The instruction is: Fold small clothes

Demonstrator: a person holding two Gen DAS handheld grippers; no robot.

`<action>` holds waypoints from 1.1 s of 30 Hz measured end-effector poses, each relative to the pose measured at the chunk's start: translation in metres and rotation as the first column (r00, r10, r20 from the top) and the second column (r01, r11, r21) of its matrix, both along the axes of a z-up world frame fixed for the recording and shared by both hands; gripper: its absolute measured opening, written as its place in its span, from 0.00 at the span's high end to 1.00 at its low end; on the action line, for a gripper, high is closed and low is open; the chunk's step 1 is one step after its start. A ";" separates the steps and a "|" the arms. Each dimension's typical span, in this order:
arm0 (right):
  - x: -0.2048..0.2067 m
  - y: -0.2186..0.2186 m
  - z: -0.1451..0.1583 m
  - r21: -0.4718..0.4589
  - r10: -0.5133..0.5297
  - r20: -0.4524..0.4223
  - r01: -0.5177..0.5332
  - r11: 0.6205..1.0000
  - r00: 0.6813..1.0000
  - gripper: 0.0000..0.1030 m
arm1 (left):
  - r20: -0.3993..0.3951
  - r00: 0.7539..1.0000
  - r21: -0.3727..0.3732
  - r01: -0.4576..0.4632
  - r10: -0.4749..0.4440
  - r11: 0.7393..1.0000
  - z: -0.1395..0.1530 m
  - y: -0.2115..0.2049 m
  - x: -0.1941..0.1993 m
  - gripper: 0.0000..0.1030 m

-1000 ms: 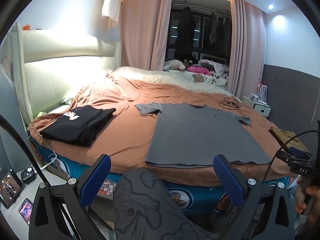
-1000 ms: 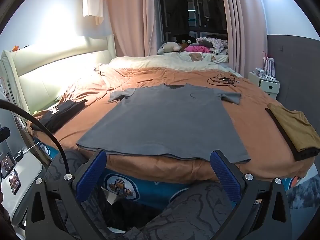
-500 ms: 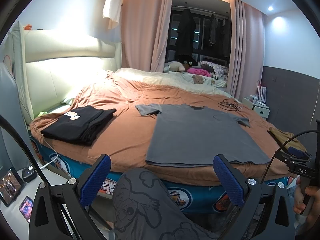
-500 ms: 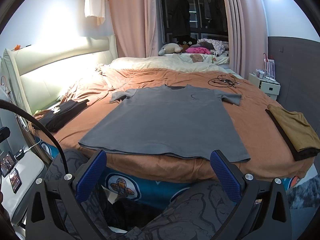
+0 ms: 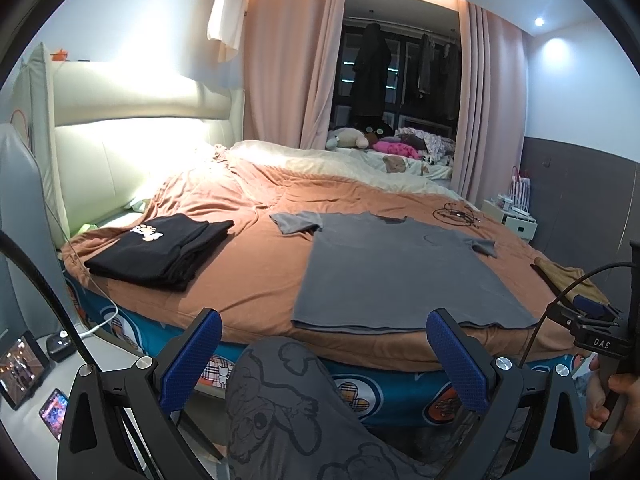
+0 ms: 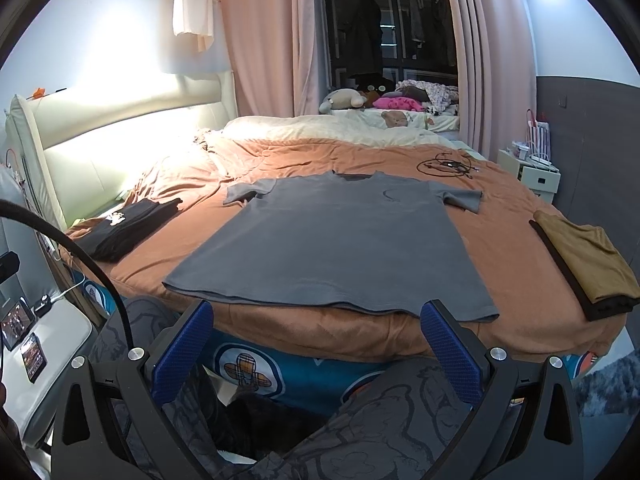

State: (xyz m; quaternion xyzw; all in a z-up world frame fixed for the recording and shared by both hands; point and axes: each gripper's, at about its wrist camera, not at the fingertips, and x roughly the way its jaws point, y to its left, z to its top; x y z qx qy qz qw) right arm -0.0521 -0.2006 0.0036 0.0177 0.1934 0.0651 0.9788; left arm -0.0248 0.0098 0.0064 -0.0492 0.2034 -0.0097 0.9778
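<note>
While the black pile [image 5: 160, 252] sits folded at the bed's [image 5: 256, 280] left edge, the left gripper [image 5: 320, 354] hangs spread and empty short of the mattress. Centre stage, the grey tee [image 6: 336, 244] lies flat, hem nearest. Right gripper [image 6: 316, 344], wide apart, holds nothing, and the brown pile [image 6: 584, 256] rests far right.

Home bedroom: big bed [image 6: 360, 152] with padded headboard [image 6: 120, 136], pink curtains [image 6: 260, 40], stuffed toys [image 6: 344, 98] by the window, nightstand [image 6: 536, 172], folded clothes [image 5: 160, 252].
</note>
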 end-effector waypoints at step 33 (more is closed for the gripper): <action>-0.005 0.004 -0.005 -0.016 0.005 0.007 -0.005 1.000 1.000 0.00 | 0.006 1.000 -0.008 0.011 -0.011 1.000 0.000 -0.005 -0.011 0.00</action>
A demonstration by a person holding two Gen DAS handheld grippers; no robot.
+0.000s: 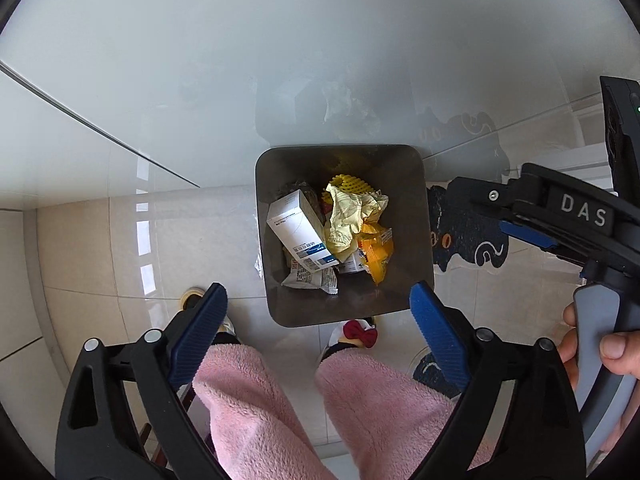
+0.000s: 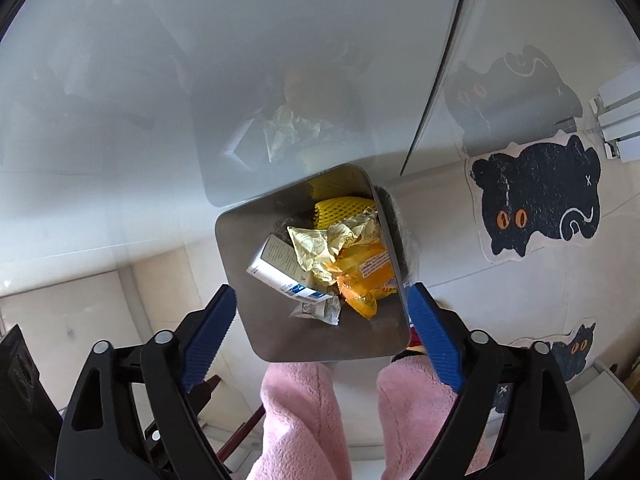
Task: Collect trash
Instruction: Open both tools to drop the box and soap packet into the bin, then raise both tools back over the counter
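Above a metal bin (image 1: 404, 280) of boxes and wrappers: left gripper (image 1: 318, 296) and right gripper (image 2: 320, 296), both spread wide, empty.

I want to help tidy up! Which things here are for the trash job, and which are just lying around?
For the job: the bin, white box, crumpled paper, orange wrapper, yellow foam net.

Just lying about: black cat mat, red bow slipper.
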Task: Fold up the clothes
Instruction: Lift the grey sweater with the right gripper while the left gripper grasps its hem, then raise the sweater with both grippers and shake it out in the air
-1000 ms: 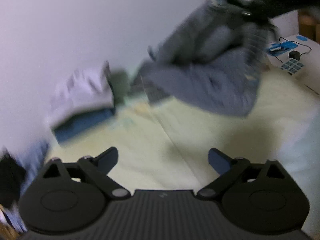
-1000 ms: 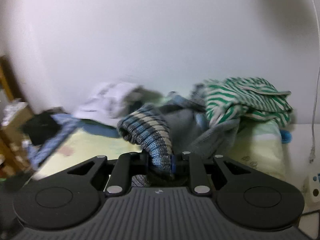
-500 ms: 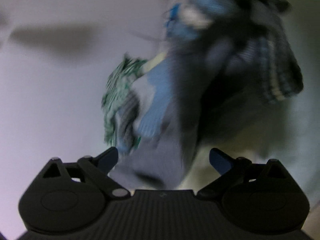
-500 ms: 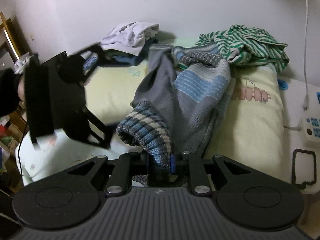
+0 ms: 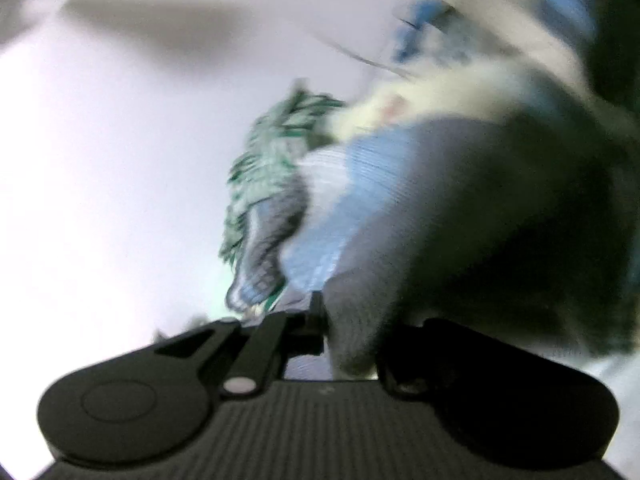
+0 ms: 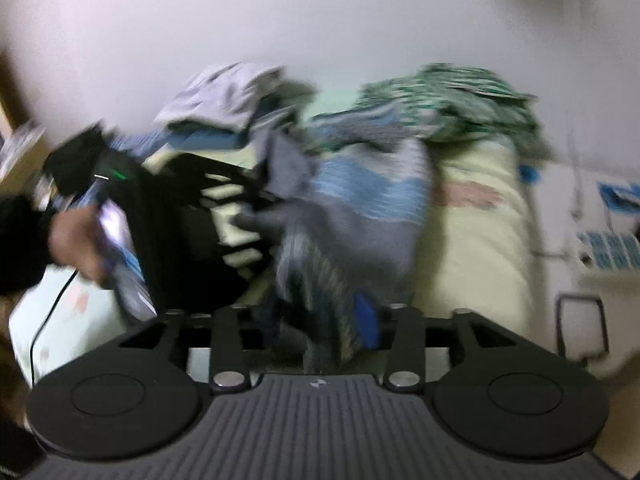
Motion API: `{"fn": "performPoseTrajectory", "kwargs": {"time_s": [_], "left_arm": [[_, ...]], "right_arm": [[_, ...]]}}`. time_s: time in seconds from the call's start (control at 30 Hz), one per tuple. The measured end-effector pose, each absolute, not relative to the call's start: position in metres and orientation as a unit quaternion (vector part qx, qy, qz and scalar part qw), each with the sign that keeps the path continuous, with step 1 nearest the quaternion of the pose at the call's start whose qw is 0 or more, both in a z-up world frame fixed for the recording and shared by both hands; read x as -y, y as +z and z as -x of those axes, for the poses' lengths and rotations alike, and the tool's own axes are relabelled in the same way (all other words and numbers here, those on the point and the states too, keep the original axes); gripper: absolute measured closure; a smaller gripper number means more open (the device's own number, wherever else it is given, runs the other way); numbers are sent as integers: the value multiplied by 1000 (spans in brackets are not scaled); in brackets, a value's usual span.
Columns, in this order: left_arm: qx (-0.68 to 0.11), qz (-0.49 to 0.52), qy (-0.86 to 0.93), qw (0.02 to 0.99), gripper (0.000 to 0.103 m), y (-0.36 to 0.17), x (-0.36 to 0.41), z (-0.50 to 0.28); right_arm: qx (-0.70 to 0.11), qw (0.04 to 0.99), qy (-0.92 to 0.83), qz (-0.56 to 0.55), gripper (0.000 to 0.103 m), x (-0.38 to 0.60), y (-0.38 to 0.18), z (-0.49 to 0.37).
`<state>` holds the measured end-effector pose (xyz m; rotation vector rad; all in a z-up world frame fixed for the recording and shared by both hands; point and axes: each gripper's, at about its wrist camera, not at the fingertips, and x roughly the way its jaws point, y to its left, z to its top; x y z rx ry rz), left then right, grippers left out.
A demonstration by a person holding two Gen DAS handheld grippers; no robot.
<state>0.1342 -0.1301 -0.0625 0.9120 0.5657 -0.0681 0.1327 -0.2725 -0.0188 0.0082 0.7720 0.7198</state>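
A grey knit sweater with blue and white stripes [image 6: 360, 216] lies bunched on the pale yellow bed [image 6: 480, 248]. In the left wrist view its grey fabric [image 5: 460, 208] fills the right side. My left gripper [image 5: 332, 320] is closing, its jaws nearly together with a fold of that grey fabric pinched between them. The right wrist view shows this left gripper [image 6: 260, 220] at the sweater's left edge, held by a hand [image 6: 76, 240]. My right gripper [image 6: 316, 320] is opening. The sweater's striped cuff [image 6: 316, 280] still hangs between its spread jaws.
A green-and-white striped garment [image 6: 460, 96] is heaped at the bed's back right. A whitish pile on blue cloth [image 6: 228, 96] sits at the back left against the wall. A white side table with blue-marked items [image 6: 612, 240] stands at the right.
My left gripper went from wide open to nearly shut on the grey sweater fabric. My right gripper's jaws spread apart from their grip on the striped cuff. Both hands dropped lower.
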Motion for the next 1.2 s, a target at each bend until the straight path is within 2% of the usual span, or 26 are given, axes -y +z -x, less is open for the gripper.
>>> {"fn": "performPoseTrajectory", "kwargs": {"time_s": [0.13, 0.23, 0.3, 0.37, 0.43, 0.67, 0.9, 1.2], "left_arm": [[-270, -294, 14, 917, 92, -8, 92, -144], [-242, -218, 57, 944, 93, 30, 64, -154], [-205, -190, 76, 957, 93, 62, 61, -148], [-175, -167, 100, 965, 93, 89, 57, -142], [-153, -142, 122, 970, 93, 113, 51, -129], [-123, -155, 163, 966, 92, 167, 57, -86], [-117, -137, 196, 964, 92, 214, 47, -31], [-100, -130, 206, 965, 92, 244, 22, 17]], "right_arm": [[-402, 860, 312, -40, 49, 301, -31, -131], [-410, 851, 329, -12, 49, 287, -39, -119], [-400, 847, 351, 14, 45, 267, -41, -109], [-385, 844, 372, 31, 35, 245, -42, -100], [-363, 848, 385, 45, 35, 219, -40, -95], [-230, 904, 336, 130, 29, 135, -37, -79], [-180, 910, 300, 221, 28, 92, -58, -73], [-114, 901, 358, 217, 29, 54, -48, -53]]}}
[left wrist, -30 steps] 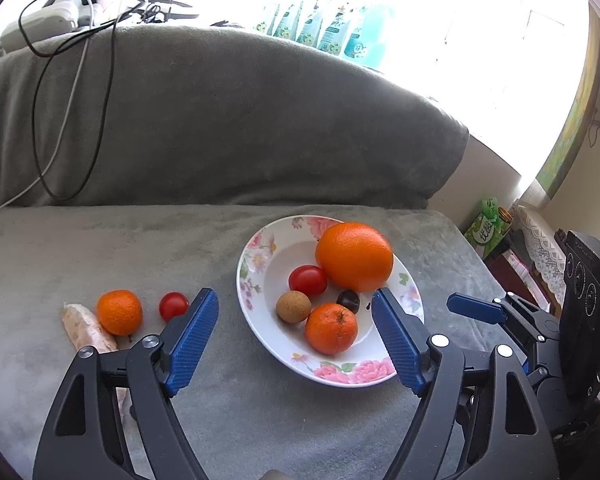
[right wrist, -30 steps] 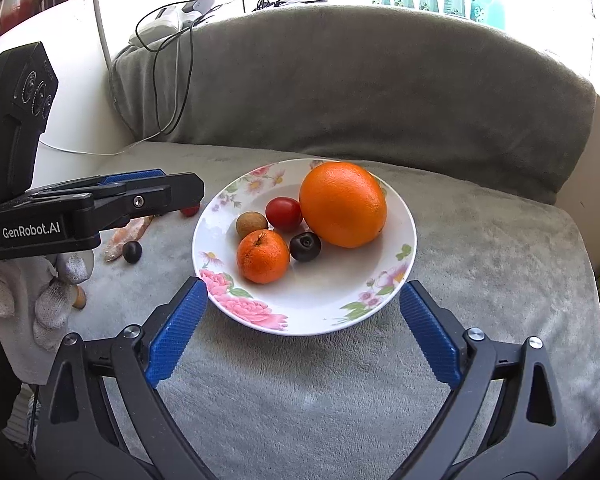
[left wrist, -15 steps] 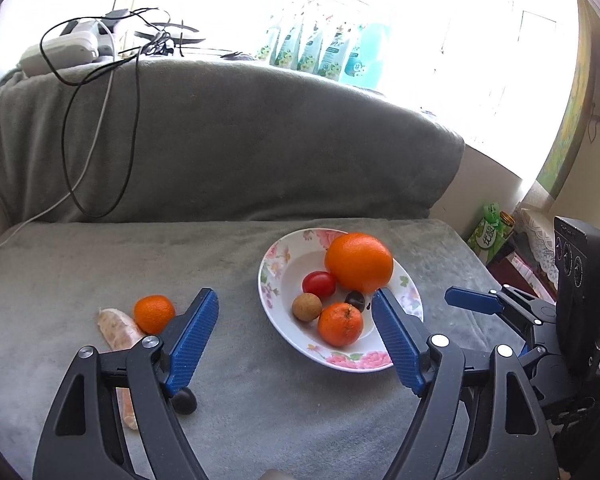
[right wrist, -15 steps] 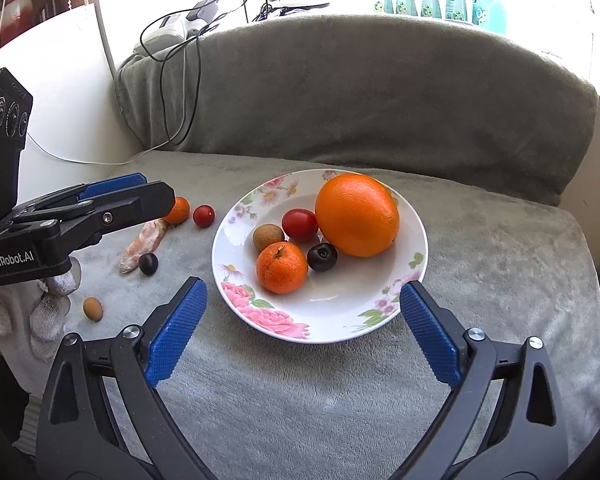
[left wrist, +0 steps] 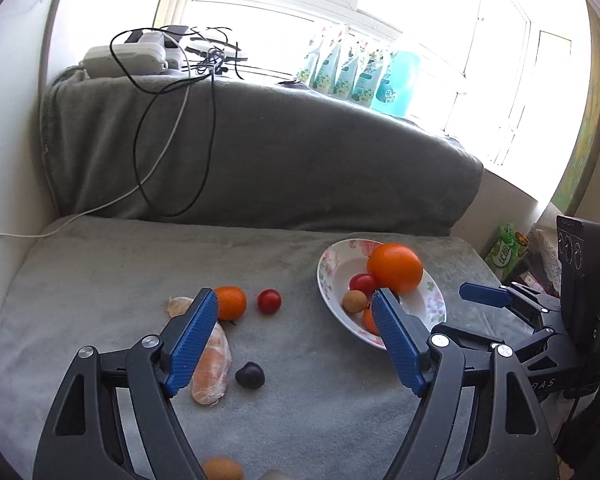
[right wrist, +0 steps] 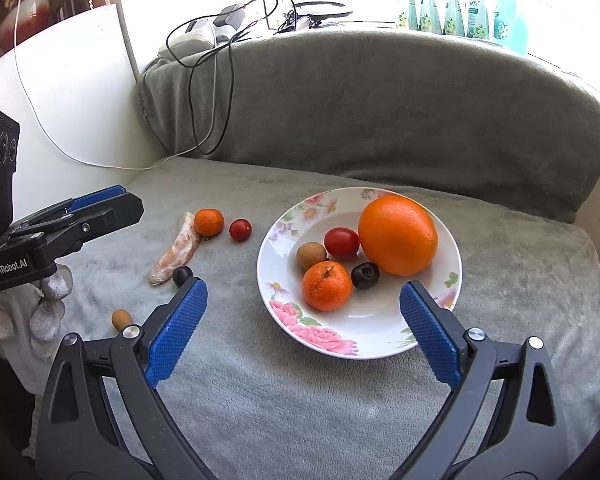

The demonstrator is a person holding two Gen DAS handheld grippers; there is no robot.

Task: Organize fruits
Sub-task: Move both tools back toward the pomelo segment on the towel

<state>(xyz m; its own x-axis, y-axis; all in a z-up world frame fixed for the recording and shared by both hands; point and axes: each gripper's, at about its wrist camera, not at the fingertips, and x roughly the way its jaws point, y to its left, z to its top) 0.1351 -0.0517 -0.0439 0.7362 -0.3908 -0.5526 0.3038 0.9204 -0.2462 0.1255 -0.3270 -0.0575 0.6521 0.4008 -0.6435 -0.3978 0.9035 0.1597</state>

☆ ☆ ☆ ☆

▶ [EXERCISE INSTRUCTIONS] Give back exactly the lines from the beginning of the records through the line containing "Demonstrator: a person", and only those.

▶ [TASK RESPONSE]
The instruction is: Fold small clothes

Demonstrator: a person holding two Gen DAS handheld grippers; no robot.

Exercise complete, with nothing further to add.